Scipio and Carthage entered into peace negotiations, while Carthage recalled both Hannibal and Mago from Italy. The Roman Senate ratified a draft treaty, but because of mistrust and a surge in confidence when Hannibal arrived from Italy, Carthage repudiated it. Hannibal was placed in command of another army, formed of his and Mago's veterans from Italy and newly raised troops from Africa, with 80 war elephants but few cavalry. The decisive battle of Zama followed in October 202BC. After a prolonged fight the Carthaginian army collapsed; Hannibal was one of the few to escape the field.

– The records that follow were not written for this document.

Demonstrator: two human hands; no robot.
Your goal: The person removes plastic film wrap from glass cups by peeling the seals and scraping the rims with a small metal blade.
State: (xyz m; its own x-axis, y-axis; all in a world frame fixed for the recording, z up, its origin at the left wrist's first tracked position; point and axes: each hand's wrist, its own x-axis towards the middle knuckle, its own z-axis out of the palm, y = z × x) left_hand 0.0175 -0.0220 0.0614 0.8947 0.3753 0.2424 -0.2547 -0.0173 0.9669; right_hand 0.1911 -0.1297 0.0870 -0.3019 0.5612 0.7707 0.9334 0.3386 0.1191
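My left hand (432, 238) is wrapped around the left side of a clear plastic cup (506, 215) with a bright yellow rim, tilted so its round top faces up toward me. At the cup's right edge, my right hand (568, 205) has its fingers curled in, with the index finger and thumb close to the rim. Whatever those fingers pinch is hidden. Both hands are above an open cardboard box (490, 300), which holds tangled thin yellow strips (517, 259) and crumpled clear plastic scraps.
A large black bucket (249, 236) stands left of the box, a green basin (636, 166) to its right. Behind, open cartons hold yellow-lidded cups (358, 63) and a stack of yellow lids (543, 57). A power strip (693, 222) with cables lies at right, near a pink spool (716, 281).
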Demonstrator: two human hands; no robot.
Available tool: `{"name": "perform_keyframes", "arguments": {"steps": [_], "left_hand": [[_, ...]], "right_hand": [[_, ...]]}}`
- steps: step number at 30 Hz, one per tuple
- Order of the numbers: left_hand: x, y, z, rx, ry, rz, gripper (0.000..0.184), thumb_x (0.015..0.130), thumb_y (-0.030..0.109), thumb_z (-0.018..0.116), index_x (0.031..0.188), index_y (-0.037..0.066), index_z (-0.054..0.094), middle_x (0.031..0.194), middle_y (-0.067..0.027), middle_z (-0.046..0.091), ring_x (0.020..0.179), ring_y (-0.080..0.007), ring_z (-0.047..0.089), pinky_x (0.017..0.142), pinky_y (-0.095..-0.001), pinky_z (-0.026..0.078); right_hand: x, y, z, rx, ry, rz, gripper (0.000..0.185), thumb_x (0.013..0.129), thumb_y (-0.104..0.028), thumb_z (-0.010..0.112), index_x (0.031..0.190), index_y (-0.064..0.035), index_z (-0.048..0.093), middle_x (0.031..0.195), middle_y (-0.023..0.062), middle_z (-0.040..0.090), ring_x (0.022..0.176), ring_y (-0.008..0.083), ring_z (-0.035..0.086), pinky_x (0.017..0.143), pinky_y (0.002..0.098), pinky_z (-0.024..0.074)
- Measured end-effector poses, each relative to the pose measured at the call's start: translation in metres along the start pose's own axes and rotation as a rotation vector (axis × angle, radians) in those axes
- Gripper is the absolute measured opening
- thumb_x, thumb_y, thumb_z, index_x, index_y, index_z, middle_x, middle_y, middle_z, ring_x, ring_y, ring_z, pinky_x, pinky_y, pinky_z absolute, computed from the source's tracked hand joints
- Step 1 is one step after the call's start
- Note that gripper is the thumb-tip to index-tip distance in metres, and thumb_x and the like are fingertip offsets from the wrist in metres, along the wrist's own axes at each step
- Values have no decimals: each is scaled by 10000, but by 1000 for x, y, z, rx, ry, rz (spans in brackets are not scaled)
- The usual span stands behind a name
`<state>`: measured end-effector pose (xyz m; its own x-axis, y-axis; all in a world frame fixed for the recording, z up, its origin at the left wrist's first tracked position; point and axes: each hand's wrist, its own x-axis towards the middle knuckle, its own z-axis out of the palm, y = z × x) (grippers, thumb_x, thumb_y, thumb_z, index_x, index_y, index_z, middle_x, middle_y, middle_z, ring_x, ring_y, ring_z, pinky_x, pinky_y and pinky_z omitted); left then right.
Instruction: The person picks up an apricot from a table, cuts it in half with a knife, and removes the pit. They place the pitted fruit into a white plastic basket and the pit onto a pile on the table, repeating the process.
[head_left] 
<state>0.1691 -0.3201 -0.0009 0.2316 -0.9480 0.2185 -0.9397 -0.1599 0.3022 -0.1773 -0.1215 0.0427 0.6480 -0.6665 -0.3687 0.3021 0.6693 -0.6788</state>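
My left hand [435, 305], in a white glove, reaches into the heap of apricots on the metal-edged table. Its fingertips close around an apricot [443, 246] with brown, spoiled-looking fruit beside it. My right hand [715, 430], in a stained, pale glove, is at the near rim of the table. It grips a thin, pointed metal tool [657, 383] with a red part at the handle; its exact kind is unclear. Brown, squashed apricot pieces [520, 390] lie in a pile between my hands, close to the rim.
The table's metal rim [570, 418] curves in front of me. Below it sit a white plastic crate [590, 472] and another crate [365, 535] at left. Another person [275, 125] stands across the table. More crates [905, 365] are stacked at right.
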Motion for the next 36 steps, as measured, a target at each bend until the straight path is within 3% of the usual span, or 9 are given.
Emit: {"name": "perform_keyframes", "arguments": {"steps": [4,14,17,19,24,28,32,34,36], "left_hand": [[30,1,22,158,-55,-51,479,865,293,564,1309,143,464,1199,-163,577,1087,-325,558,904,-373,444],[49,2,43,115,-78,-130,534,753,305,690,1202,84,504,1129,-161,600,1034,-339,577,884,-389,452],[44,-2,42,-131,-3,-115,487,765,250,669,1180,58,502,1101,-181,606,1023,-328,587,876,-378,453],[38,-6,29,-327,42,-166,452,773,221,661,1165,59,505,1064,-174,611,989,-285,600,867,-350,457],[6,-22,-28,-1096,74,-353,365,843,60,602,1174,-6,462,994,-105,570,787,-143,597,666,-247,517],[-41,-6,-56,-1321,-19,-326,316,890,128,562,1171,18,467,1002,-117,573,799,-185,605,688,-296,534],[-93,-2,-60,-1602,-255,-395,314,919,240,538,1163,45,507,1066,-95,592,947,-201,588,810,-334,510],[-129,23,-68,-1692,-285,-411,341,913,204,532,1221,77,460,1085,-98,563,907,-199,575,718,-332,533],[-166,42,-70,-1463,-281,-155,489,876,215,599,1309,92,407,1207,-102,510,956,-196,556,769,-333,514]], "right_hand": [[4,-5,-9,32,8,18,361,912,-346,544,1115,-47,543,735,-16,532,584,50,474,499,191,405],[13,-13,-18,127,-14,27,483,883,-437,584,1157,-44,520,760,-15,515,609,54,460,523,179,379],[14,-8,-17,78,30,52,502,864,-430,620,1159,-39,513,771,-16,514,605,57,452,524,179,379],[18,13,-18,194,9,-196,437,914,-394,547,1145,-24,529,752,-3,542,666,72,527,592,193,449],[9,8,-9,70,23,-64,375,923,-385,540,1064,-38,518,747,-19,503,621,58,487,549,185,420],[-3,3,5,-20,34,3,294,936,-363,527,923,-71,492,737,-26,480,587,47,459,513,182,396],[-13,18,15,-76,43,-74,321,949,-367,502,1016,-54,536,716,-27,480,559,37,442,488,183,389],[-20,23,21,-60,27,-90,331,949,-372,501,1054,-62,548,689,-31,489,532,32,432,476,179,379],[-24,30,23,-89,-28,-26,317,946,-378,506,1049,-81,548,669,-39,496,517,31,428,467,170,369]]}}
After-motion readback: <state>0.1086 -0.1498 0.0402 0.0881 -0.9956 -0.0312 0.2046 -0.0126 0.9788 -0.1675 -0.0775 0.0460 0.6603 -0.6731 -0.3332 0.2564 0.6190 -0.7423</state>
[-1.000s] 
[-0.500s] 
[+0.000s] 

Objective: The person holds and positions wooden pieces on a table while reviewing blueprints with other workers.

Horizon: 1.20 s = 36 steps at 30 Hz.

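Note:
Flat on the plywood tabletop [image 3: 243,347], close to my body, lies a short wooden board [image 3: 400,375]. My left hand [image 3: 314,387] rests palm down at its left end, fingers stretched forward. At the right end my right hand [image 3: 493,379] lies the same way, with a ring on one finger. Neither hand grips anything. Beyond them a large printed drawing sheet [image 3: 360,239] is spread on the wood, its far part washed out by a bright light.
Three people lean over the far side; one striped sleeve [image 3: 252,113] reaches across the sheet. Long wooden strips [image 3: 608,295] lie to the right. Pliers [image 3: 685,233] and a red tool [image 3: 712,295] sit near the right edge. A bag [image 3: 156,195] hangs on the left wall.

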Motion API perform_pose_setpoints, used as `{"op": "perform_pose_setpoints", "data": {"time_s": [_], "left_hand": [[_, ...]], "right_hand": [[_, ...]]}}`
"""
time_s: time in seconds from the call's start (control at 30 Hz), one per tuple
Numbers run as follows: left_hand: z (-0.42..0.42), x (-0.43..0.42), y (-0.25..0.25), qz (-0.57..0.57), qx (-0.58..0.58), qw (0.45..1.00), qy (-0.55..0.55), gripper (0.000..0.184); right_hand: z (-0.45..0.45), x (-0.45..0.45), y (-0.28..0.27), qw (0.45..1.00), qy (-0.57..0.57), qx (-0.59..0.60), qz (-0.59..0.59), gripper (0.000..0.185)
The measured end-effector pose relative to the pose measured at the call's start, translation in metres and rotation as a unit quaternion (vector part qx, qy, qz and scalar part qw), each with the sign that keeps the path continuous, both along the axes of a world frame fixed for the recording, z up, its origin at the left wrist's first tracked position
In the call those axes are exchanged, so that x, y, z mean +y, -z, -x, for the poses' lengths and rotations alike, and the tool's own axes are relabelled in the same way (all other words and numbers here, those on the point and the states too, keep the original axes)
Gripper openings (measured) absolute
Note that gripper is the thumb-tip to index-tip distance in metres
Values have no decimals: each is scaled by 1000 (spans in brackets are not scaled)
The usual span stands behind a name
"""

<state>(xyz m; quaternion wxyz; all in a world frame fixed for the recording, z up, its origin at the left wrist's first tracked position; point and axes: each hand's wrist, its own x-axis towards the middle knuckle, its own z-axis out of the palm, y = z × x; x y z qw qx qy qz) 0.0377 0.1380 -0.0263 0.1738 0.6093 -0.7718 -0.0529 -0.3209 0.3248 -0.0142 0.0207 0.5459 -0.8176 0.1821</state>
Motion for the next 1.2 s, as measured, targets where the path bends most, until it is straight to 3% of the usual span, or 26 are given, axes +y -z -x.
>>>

The peace treaty the Romans subsequently imposed on the Carthaginians stripped them of all of their non-African territories and some of their African ones. An indemnity of 10,000 silver talents was to be paid over 50 years, hostages were taken. Carthage was forbidden to possess war elephants and its fleet was restricted to 10 warships. It was prohibited from waging war outside Africa, and in Africa only with Rome's express permission. Many senior Carthaginians wanted to reject it, but Hannibal spoke strongly in its favour and it was accepted in spring 201BC. Henceforth it was clear Carthage was politically subordinate to Rome. Scipio was awarded a triumph and received the agnomen "Africanus".